What you return must be every line below that includes the word "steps".
====== Data
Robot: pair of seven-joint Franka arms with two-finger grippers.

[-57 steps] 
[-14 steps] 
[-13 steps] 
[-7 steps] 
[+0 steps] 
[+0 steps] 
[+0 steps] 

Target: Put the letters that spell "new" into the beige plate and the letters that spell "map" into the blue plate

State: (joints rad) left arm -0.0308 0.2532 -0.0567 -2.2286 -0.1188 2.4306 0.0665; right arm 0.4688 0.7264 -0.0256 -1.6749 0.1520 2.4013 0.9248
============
▸ **Your solution**
[-57 steps] 
[-14 steps] 
[-13 steps] 
[-7 steps] 
[+0 steps] 
[+0 steps] 
[+0 steps] 

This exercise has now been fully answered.